On Mar. 12, 2022, the Master of Business Administration Program at Vietnam Japan University and RILAP Institute completed the first RILAP special seminar series session. In this 2nd seminar, there were two main topics discussed: Human Rights Due Diligence from Risk to Chance for ESG/SDG and Subcontract Act.
For the first part, Prof. Yasunobu Sato (佐藤安信先生) from the University of Tokyo taught the content of Human Rights Due Diligence in the business sector and introduced his latest ongoing project on ensuring the human security index CSSI is currently.
Human rights due diligence is understood as an individual or organization responsible for conducting due diligence in enterprises to ensure human rights in enterprises and also in international financial transactions. Human rights protection does not exist only as a natural law but has been incorporated into transnational law and recognized and joined by many countries, including Japan. It is a pity that until now, Vietnam has not joined yet. However, it does not mean that Japanese companies investing in Vietnam do not respect human rights and implement human rights laws with factories in Vietnam.
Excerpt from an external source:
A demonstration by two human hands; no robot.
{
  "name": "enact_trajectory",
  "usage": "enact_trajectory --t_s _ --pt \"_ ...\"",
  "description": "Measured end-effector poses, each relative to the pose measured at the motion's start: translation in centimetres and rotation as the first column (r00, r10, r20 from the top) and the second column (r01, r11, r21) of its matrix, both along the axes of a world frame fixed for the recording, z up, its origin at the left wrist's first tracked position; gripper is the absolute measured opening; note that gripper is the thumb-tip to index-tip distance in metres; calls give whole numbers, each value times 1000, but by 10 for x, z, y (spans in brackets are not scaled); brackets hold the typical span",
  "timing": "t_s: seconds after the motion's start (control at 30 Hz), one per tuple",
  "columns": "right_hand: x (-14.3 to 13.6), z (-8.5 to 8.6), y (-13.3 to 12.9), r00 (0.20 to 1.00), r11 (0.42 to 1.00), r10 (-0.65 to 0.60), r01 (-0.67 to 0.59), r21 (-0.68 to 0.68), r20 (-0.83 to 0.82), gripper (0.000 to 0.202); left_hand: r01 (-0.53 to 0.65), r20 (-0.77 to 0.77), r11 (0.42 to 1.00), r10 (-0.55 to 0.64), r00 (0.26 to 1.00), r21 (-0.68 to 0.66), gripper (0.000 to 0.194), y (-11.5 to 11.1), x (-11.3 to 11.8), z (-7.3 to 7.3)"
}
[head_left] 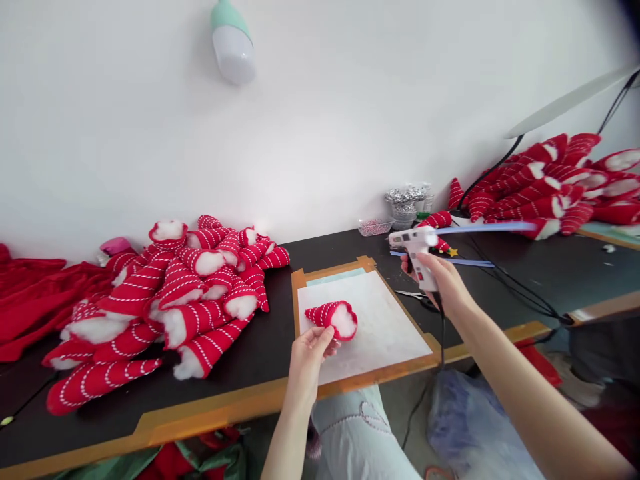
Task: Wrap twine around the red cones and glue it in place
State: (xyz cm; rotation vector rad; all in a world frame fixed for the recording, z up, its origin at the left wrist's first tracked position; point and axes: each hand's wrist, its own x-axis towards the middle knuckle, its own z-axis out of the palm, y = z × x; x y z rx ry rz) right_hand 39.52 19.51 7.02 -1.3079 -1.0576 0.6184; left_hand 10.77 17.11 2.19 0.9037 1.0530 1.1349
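My left hand [311,350] pinches the rim of a red cone [323,315] with white dashed stripes, stuffed with white filling. The cone is over the white sheet [380,327], its stuffed opening facing right and its tip pointing left. My right hand [445,280] is wrapped round the handle of a white hot glue gun [417,250], whose nozzle points left. A long pale glue stick [485,228] sticks out of the gun's back, and its cord hangs down over the table edge. Below the gun lie scissors [417,295], partly hidden.
A heap of stuffed striped cones [200,293] lies on the left of the black table [280,353], another pile [545,180] at the far right. Small tubs [404,207] and a pink bead tray [375,228] stand by the wall. A lamp arm [490,170] and black cables are at right.
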Motion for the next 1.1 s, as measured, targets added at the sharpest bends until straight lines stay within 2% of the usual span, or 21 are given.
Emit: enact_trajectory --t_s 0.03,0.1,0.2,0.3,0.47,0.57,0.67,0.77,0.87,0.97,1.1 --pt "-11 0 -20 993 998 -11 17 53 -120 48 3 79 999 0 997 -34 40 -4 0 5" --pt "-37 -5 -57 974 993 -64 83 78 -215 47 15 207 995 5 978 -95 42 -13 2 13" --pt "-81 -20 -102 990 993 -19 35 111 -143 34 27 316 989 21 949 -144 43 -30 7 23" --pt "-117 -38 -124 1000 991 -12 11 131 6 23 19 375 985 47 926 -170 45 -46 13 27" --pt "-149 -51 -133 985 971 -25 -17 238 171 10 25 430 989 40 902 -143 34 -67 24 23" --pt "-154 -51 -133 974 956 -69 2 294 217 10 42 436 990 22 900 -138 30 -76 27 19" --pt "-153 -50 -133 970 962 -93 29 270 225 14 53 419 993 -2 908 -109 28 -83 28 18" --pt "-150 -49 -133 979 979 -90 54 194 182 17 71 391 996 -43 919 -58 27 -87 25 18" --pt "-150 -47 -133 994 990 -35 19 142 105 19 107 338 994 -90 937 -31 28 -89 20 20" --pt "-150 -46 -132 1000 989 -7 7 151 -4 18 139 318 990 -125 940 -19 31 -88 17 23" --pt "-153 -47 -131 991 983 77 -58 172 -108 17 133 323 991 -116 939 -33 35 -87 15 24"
Ensuring human rights is very important in manufacturing factories, especially the ones in developing countries. One of the examples is the secret investigation of Human Rights Now (Japan) at the manufacturing plants in China for Uniqlo. Here, the workers have to work in unsafe environments overtime, and wages that violate the country’s labor laws. Not only that, but the plant also applies a strict management process, and the trade union does not function properly. After receiving the report from Human Rights Now, Fast Retailing corporation, to be more specific Uniqlo, has improved the working conditions at production partners by introducing workplace monitoring at textile suppliers, improving auditing methods, and implementing training programs for factory workers and factory management.
For the second part, Prof. Eri Haru (土生英里先生) from Shizuoka University gave a speech on Subcontract Act and Corporate Compliance in Japan. This act has a former name Act against Delay in Payment of Subcontract Proceeds, Etc. to Subcontractors.
The purpose of the subcontract act is to “… ensure that transactions between main subcontracting entrepreneurs and subcontractors are fair and, at the same time, to protect the interests of the subcontractors, thereby contributing to the sound development of the national economy” (The subcontract act, Jun 1, 1956.)
In Japan, almost all large corporations like Mitsui Sumitomo implement their project via vendors and subcontractors who supply equipment or do a part of their projects. Therefore, the Subcontract Act does not only make sure main contractors meet their tender deadlines but also protects the benefit of subcontractors. As the Subcontract Act plays an important role in business, a company should understand the content of this Act in order to protect themselves besides monitor and auditing daily business practices to comply with the act to avoid a penalty of up to 500,000 yen.
Thanks to these legal lectures, MBA students of VJU had a better understanding of legal issues related to corporate compliance in Japan in particular and international law in general. Hopefully, in the future, we will continue to have the opportunity to exchange and learn useful knowledge from RILAP Institute.